Daniela Di Giacomo and colleagues leveraged these hexamer scores to investigate candidate disease-associated variants by summing the the exonic splicing regulator sequence scores (ESRseq Scores) of the hexamers that overlap the variant position for the the reference sequence (ESRseq WT) and the alternate sequence (ESRseq VAR) and then calculating the change in total ESRseq score (i.e., ESRseq VAR minus ESRseq WT). The authors showed that experimental data had high sensitivity in detecting variants that increased exon skipping (Hum Mutat 2013;34:1547-57), a finding that was confirm by Omar Soukarieh and colleagues, who terms this score ΔtESRseq (PLoS Genet 2016;12:e1005756). For simplicity, we will refer to this score as ΔESR.

In the following example, we show a synonymous variant in exon 39 of FBN1 (NM_000138.4:c.4773A>C) that was shown to causes Exon Skipping and to be associated with Marfan syndrome (Li et al., 2020).

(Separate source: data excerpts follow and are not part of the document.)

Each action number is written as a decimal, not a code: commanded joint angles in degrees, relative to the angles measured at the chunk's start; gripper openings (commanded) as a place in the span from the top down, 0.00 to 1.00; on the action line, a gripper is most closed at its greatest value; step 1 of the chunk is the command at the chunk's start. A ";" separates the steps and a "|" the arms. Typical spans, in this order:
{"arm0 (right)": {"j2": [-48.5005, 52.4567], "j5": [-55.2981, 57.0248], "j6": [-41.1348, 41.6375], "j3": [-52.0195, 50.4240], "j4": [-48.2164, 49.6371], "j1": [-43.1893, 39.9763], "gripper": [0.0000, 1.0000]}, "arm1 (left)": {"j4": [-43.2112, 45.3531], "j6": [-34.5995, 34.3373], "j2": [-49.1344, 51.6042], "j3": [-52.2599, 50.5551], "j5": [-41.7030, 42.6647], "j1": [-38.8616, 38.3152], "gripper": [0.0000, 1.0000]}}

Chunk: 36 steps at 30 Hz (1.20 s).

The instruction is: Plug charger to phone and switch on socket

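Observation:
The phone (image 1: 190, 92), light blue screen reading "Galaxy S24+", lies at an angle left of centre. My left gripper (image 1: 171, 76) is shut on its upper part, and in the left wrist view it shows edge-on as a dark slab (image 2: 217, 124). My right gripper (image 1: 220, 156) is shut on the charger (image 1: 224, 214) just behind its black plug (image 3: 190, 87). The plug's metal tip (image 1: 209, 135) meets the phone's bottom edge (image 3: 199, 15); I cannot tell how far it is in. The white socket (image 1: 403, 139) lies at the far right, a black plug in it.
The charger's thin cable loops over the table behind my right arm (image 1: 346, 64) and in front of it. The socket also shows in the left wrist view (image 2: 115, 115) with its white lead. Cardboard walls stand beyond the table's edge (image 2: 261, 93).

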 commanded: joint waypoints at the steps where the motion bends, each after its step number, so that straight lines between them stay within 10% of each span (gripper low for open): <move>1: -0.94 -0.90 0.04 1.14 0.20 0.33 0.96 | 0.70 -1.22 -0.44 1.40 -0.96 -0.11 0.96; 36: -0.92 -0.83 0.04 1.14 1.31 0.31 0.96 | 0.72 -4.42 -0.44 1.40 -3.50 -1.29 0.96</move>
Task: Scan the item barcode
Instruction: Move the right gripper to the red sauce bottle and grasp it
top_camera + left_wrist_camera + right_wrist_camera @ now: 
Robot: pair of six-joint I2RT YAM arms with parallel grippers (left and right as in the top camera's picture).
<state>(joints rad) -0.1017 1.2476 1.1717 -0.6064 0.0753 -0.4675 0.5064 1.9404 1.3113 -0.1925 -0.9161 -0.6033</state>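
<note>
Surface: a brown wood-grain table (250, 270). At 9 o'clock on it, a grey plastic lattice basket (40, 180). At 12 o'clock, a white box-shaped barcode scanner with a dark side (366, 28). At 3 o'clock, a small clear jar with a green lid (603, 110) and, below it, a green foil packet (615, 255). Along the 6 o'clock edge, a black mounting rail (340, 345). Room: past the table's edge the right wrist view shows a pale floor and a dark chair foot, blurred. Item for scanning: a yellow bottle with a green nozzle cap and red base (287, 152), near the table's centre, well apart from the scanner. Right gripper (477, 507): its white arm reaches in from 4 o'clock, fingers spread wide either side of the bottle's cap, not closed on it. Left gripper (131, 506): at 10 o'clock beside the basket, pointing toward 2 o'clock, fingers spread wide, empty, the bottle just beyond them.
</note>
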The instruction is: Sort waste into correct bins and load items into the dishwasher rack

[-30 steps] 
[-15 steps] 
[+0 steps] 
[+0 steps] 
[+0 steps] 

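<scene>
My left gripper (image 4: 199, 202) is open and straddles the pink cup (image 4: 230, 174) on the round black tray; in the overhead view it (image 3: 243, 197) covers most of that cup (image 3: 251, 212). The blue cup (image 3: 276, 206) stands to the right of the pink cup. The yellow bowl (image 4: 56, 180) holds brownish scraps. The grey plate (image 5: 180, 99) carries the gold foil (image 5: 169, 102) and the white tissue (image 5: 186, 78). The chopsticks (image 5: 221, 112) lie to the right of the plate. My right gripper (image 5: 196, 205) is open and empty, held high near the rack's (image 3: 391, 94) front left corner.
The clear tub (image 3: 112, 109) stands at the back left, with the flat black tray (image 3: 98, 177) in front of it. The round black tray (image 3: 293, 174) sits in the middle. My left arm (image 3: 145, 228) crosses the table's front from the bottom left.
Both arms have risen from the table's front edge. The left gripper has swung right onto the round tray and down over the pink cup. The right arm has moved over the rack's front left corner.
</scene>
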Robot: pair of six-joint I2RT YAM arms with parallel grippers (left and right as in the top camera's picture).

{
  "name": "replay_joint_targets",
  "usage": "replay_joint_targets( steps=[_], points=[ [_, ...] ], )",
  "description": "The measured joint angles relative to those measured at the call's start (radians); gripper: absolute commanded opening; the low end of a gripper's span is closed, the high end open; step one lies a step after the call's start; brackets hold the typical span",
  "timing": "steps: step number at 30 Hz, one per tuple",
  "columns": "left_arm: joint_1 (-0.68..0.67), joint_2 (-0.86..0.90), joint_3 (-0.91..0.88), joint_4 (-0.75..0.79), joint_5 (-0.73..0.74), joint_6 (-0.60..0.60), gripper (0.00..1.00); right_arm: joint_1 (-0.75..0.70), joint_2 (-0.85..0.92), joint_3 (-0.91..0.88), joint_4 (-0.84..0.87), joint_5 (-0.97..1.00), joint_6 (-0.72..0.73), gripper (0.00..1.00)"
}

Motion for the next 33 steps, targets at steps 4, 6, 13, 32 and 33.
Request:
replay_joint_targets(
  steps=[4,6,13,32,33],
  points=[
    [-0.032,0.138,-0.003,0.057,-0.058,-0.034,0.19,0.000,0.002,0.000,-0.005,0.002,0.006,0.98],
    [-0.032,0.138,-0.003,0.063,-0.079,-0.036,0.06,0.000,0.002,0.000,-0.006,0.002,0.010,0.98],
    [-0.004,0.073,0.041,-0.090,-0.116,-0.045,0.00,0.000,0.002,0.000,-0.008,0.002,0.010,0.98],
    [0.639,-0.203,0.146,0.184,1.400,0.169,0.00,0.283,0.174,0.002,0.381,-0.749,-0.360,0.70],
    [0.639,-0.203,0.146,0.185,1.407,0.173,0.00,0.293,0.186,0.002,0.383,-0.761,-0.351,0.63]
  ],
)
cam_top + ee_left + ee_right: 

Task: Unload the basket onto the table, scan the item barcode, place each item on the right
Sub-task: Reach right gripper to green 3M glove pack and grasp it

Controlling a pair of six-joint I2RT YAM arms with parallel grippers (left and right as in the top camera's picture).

The variant is associated with a ΔtESR of 0.22. The following graphic shows how the score was calculated from the ESRseq of the six hexamers that overlap with the variant.

Hexamer graphic

Hexamer graphic for the variant NM_000138.4:c.4773A>C.

Creating Hexamer Plots with vmvt

The following code creates a hexamer plot. Note that the input Strings must be 11 nucleotides long for SNVs, whith the variant being at the middle position. Sequences can be provided in upper or lower case.

import org.monarchinitiative.vmvt.core;

String ref = "CCTGGAGGGGA";
String alt = "CCTGGCGGGGA";
VmvtGenerator vmvt = new VmvtGenerator();
String svg = vmvt.getHexamerSvg(ref, alt);

Heptamer analysis

In 2018, Shengdong Ke performed an analysis of 7-mer sequences (heptamers), whereby each 7-mer was assigned a normalized z-score as a measure of affinity relative to the mean of all 7-mers (Genome Res 2018;28:11-24). The following figure shows an analogous analysis of NM_000138.4:c.4773A>C.

Heptamer graphic

Heptamer graphic for the variant NM_000138.4:c.4773A>C.